Second, if the local Branch truly wants to reach out to young adults — especially those who acknowledge having at least one if not two feet in the black community [by virtue of birth, marriage, cultural orientation, upbringing, etc.] and who deny that having white neighbors, advanced education, or senior positions in white bastions of power and privilege, makes them by definition any less rooted in the black community — let’s have some properly moderated public discussions that air these very issues.

The open and ecumenical approach symbolized by the selection of the eleven [!] speakers at yesterday’s program needs to be replicated in deed by any NAACP spokespersons who want to argue in favor of equity and fairness.

Black History Month would be a perfect time to start!



More on Double Dipping

We wrote last week about the disdain for his constituents shown by Cleveland Councilman Ken Johnson in his request to be reappointed by his colleagues just days after resigning from his seat so that he could collect both his salary and an enhanced pension, and how equal disdain shown by those colleagues for their institution and their constituents in overwhelmingly approving this legal but myopic maneuver.

We would not be so down on Councilman Johnson if he had followed the approach of Roy Jech in Parma.
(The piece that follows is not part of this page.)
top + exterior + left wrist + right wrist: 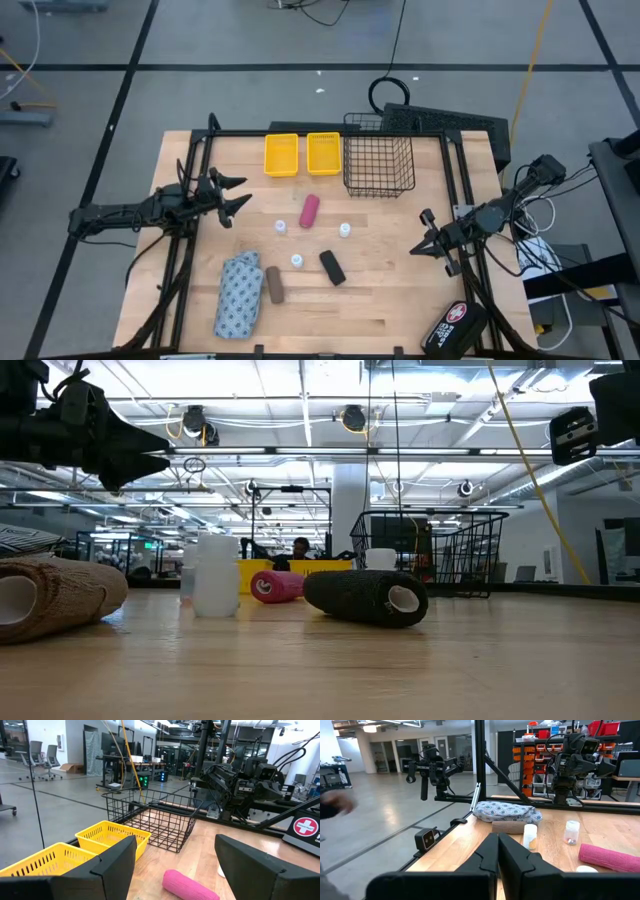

Jech resigned his council seat on December 31 for the same reason as Johnson: unless he retired in 2012 his future pension benefits would lessen upon subsequent retirement. But Jech, rather than seek reappointment, will wait and ask voters for reelection.

We think that shows a proper respect for those whose support made the pension possible in the first place.

Monday, January 07, 2013

Irreplaceable Ken Johnson? Not at that price!


I was speaking with a friend today who — apropos of an acquaintance who, reluctant to challenge a workplace bully chose instead to reward to reward his nastiness — was musing over the consequences of yielding to bad behavior. We seemed to agree that the culture of an environment suffers when bad behavior goes unpunished.

We had barely finished our chat when the news arrived that Cleveland City Council members had agreed in caucus to re-appoint Ken Johnson to the $74,000-a-year Ward 4 council seat he had resigned just last week. The move, regarded as unprecedented for a city councilman, makes Johnson a double-dipper: he will resuming collecting his councilman’s wage even as he begins to draw down his retirement benefits from his three-plus decades of “public service”.

[Some wags, mindful of Johnson’s less-than-stellar attendance record at council committees, might see this as triple-dipping, on the theory that Johnson was already semi-retired.]

Johnson had resigned because of a change in state law that would have reduced his pension benefits had he chosen to retire anytime after December 31.
Ken "I'm Mr. Irreplaceable" Johnson

While I think double dipping is a practice best restricted to very special circumstances if not banned outright, it is state law and Johnson has taken advantage of it. Given his me-first request, there was little doubt a majority of his fellow council members would support it, no doubt empathizing with his situation.

Johnson is now having his cake and eating it too, in full view of those who pay for the ingredients, bake it, serve it, and clean up afterwards. Most of them struggle to afford even the crumbs of such munificence.

The part that bothers me most is that some of these elected officials seem to think they are indispensable. The reality is that Cleveland would function just as well if Johnson were in his own rocking chair instead of the public one from which he purports to render leadership on behalf of its constituents. Faced with a choice between finding a worthy successor and feathering his nest, he looked in the mirror and cried, “Me!”

What's next, declaring himself Mr. Ward 4 Emeritus?

Respect for the councilman and his colleagues took a sharp hit when Council sanctioned this bit of selfishness. Let’s hope he doesn’t compound this insult and injury by standing for reelection.